Bei Verlegung von Arbeitstagen gelten also als durch die Krankheit ausgefallen nicht die Tage, an denen ursprünglich hätte gearbeitet werden sollen, sondern die Tage, an denen infolge Verlegung der Arbeit auch tatsächlich gearbeitet worden ist. Deshalb ist erst recht ein Tag, an dem vereinbarungsgemäß überhaupt nicht gearbeitet wurde, für den auch weder vor- oder nachgearbeitet wurde und für den der Arbeitgeber deshalb auch keinen Lohn zu zahlen hatte, kein Arbeitstag im Sinne des § 182 Abs. 5 letzter Satz RVO. Für die Qualifikation als Arbeitstag ist vielmehr entscheidend, ob an ihm nach der im jeweiligen Betrieb üblichen Ordnung regelmäßig gearbeitet wird. Dies war aber hier an den streitigen Tagen nach einer jahrelangen tatsächlichen mit dem Betriebsrat vereinbarten Übung nicht der Fall.
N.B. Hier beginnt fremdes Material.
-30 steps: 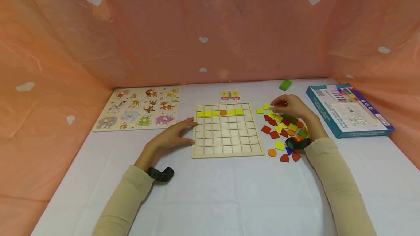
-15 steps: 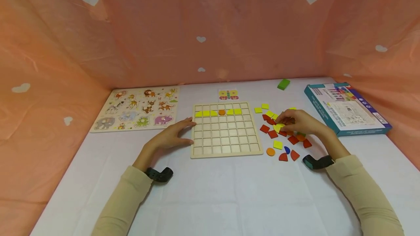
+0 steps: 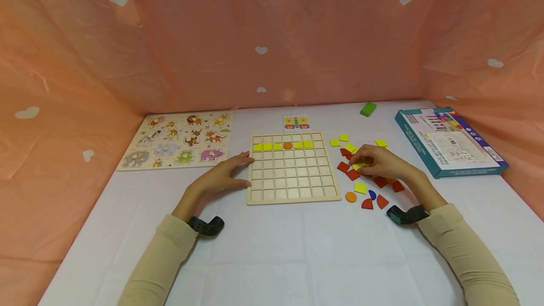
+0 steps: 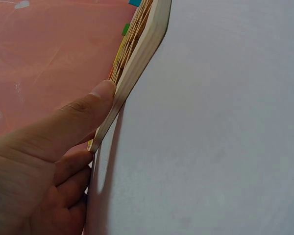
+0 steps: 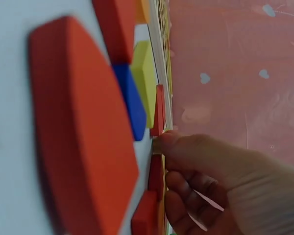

Da Krankengeld Lohnersatz ist, kann es deshalb nicht für Tage gewährt werden, an denen der Versicherte auch ohne die Krankheit nicht gearbeitet und deshalb auch keine Lohnansprüche gehabt hätte. Sonst würde in derartigen Fällen ein Kranker besser dastehen als ein Gesunder. Ein arbeitsunfähiger Betriebsangehöriger kann daher ebensowenig Krankengeld für solche Tage verlangen, wie der Arbeitsfähige Lohn beanspruchen kann.

Diesem Ergebnis steht auch nicht das Urteil des 5. Senats des Bundessozialgericht (BSG) in BSG 22, 205 entgegen. Denn hier war ausnahmsweise an dem betreffenden Tage wegen einer Betriebsstörung nicht gearbeitet worden; dieser Tag war also üblicherweise ein Arbeitstag, so daß für ihn Anspruch auf Krankengeld gegeben war.

Die Revision des Klägers muß daher zurückgewiesen werden.

Die Kostenentscheidung ergeht nach § 193 des Sozialgerichtsgesetzes.